Please repeat the lines below exactly. Begin with the line containing "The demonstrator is" and go on through the line containing "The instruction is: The".

Source data: Begin

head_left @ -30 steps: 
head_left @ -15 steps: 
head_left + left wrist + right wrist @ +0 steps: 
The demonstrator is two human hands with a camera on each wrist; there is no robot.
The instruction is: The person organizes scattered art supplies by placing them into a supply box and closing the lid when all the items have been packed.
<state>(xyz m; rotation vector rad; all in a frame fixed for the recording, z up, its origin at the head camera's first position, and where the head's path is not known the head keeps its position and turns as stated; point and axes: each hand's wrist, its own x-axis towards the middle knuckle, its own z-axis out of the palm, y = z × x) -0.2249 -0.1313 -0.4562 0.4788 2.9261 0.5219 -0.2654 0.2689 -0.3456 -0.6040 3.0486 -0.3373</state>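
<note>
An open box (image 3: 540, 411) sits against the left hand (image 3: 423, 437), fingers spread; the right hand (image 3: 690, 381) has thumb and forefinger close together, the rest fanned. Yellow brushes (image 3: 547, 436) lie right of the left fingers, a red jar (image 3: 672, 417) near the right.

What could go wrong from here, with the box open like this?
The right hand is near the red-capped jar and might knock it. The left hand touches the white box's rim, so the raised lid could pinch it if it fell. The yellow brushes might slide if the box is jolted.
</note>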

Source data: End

Response to this task —
The demonstrator is two human hands with a camera on each wrist; there is no robot.
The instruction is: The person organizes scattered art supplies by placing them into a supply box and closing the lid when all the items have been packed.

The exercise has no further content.